**Your goal:**
Scan the data below and copy each line where "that" occurs.
■ ■ ■ ■ ■
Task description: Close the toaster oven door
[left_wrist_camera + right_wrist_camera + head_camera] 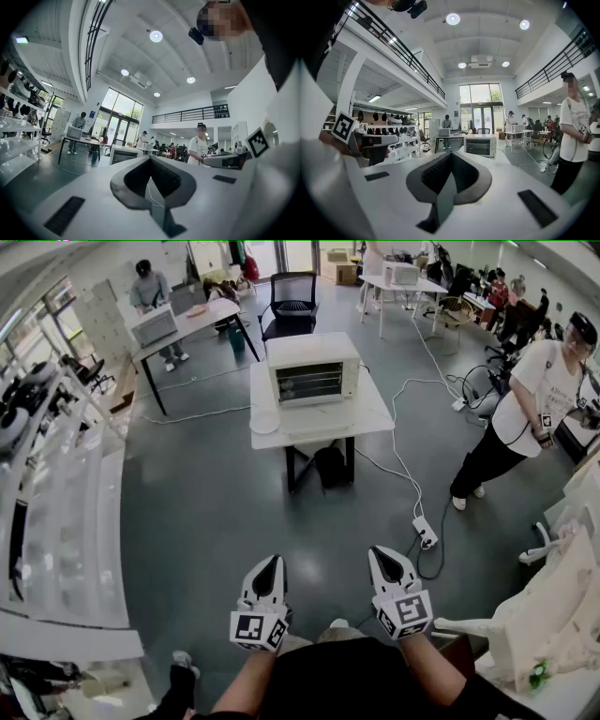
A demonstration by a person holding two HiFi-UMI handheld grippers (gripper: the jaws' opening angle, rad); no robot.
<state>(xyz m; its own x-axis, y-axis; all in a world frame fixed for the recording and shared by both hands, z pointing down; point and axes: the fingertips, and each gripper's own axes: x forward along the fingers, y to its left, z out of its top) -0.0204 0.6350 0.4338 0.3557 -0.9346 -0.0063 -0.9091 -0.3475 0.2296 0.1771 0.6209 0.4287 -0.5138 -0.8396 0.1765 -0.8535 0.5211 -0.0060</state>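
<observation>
oven (314, 371) sits on table (370, 420), well apart from both grippers; door position unclear from here. left gripper (271, 564) and right gripper (383, 557) both closed, empty. risk: cable (401, 470) beside table could snag feet on approach.

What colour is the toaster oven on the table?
The toaster oven is white; head view shows it best.

Two grippers: the left gripper (270, 568) and the right gripper (386, 561). Three toaster ovens: the middle toaster oven (313, 369), the far left toaster oven (155, 324), the far right toaster oven (401, 274). One office chair (292, 298). One power strip (425, 532).
</observation>
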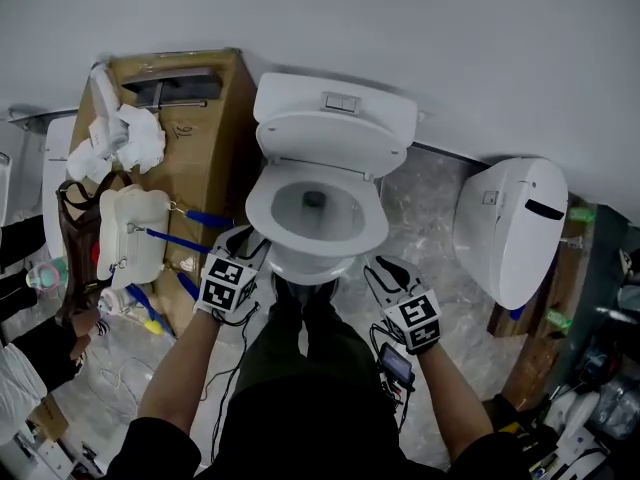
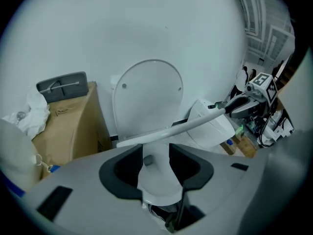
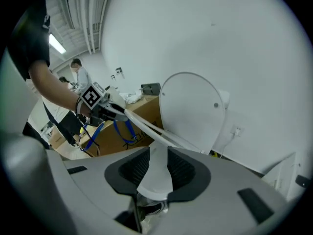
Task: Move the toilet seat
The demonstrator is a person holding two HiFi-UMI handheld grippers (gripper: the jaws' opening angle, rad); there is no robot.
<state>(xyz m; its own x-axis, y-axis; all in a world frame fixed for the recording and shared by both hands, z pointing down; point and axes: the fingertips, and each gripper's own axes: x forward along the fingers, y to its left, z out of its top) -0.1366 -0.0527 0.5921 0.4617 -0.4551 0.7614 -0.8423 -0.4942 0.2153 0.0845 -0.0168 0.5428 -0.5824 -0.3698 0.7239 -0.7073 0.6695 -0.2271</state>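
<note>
While aloft, seat (image 1: 258, 208) beside cardboard box (image 1: 205, 158)

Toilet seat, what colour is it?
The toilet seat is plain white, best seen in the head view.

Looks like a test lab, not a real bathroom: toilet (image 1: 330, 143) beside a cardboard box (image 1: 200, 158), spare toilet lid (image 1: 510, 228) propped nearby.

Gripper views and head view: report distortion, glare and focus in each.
Left gripper view: heavy fisheye, black corners, the near toilet seat soft while the lid is crisp. Right gripper view: same fisheye, with a ceiling light glaring at upper left. Head view: even, soft lighting, straight edges bowed, no strong shadows.
</note>
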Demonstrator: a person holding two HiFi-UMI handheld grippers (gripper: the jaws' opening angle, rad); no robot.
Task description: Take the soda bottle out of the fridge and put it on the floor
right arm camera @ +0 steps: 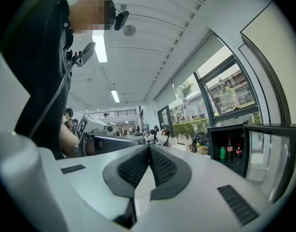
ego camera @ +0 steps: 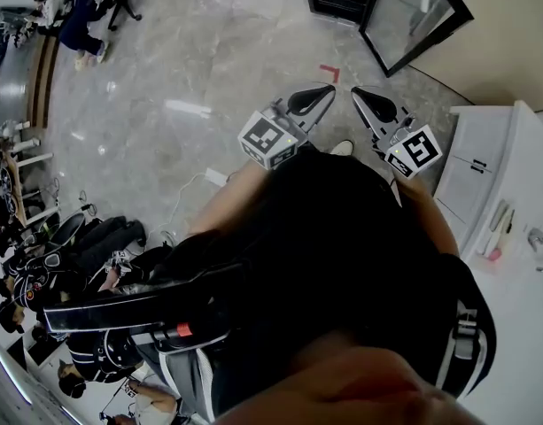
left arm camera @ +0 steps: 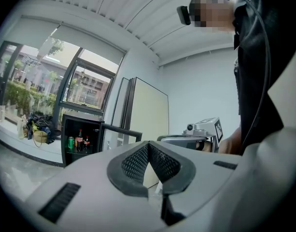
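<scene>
Clearly left tongs [left arm camera: 148, 143] and right tongs [right arm camera: 149, 146] were shut, empty; soda bottle [right arm camera: 229, 149] stood in open fridge [right arm camera: 213, 144], right of frame. Likely rigid, slick, fairly heavy; grab its body.

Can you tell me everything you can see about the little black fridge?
The fridge is small, black and boxy. It stands upright on the shiny floor below a big window. Its door, glass in a black frame, is swung wide open. Inside, on a shelf, stand a green can and two dark bottles with red on them. Nothing but the floor seems to touch it.
</scene>
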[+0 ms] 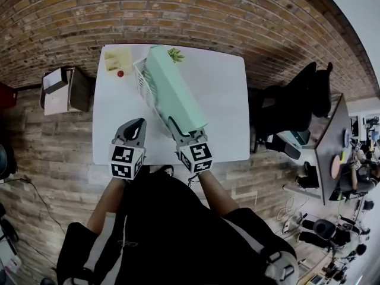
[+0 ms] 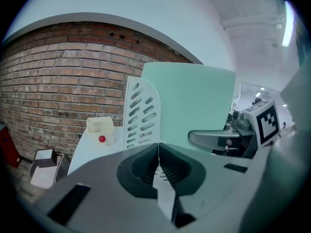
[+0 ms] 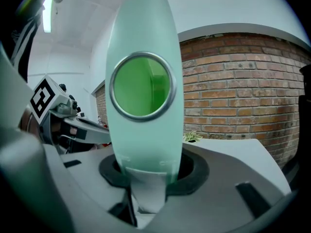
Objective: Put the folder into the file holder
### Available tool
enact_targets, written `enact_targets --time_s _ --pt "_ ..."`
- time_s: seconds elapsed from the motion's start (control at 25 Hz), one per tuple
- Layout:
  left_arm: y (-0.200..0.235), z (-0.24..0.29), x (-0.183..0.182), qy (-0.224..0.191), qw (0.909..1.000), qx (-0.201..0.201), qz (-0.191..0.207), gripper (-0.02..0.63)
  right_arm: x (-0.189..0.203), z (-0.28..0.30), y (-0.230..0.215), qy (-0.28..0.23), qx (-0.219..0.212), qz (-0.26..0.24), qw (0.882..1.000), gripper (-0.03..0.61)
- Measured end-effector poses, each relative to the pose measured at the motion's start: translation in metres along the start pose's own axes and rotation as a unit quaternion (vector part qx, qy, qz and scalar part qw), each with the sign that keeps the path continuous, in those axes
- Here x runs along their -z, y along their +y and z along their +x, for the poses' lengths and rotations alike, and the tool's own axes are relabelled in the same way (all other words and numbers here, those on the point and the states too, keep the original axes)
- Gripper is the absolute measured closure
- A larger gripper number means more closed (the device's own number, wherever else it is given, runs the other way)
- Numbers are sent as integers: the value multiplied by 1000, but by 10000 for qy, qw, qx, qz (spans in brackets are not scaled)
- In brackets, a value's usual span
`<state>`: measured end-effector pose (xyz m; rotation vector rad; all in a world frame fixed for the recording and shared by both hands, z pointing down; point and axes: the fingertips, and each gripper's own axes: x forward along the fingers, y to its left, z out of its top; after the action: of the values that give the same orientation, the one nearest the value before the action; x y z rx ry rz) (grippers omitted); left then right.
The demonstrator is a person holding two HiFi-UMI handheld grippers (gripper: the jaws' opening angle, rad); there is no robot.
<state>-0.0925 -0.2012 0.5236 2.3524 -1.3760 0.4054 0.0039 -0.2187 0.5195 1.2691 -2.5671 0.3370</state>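
Note:
A mint-green folder (image 1: 175,91) runs from the table's near edge up to the white perforated file holder (image 1: 141,79) at the back. My right gripper (image 1: 185,130) is shut on the folder's near spine, and the spine with its round ring hole (image 3: 141,85) fills the gap at the right gripper (image 3: 146,178). In the left gripper view the folder (image 2: 199,101) stands just right of the holder's slotted wall (image 2: 141,113). Whether it sits inside the holder is hidden. My left gripper (image 1: 136,124), also (image 2: 158,152), is shut and empty, left of the folder.
A pale yellow container (image 1: 117,58) and a red ball (image 1: 120,73) sit at the white table's (image 1: 225,100) back left. A small plant (image 1: 176,54) stands behind the holder. A grey cabinet (image 1: 65,88) is on the floor left, a black chair (image 1: 291,105) right.

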Motion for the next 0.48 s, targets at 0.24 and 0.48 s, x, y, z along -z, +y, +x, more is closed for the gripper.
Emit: enact_targets --time_s 0.24,0.48 --pt "1 0 1 20 10000 25 -8 591 10 4 2 158 8 -43 9999 419" --pt "2 1 -1 -4 10000 40 -31 591 19 8 3 294 44 -52 9995 419"
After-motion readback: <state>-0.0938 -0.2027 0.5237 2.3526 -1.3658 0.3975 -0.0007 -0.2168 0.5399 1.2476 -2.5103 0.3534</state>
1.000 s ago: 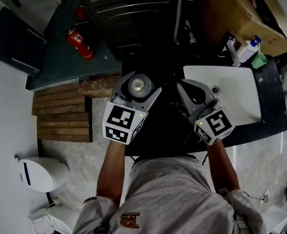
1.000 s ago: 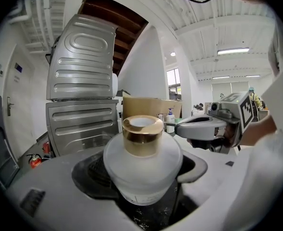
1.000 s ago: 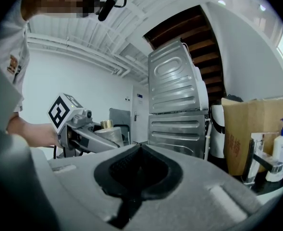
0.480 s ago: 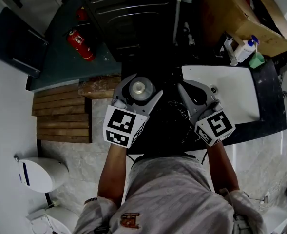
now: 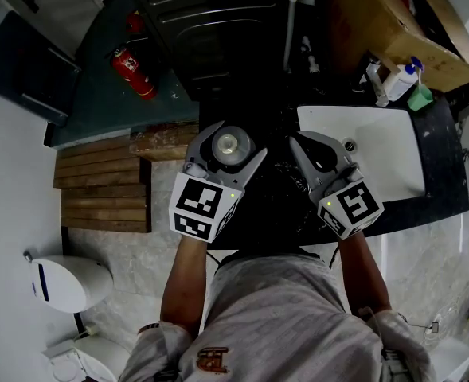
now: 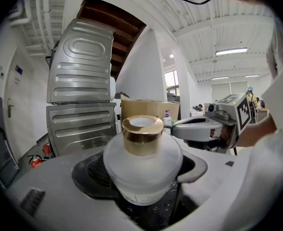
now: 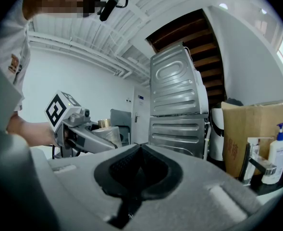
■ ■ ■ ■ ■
**Solution to this problem:**
- Measured end-effector poses, each relative to the pose measured at the motion's start: translation in metres along the start pose's own axes and rotation as a unit quaternion (vector part qx, qy, qz and scalar part qw), each with the sign that keeps the path continuous, in those axes
`<state>`: measured end-effector pose (xyz m; rotation vector rad; all in a world frame fixed for the recording and shared by both hands, z pointing down; point and axes: the fingertips, and each gripper's own axes: x forward along the fingers, y to its left, z out of its top; after the action: of the values that give the same orientation, the one nearest the value before the action; x y z rx ry rz) (grippers omitted); left then right.

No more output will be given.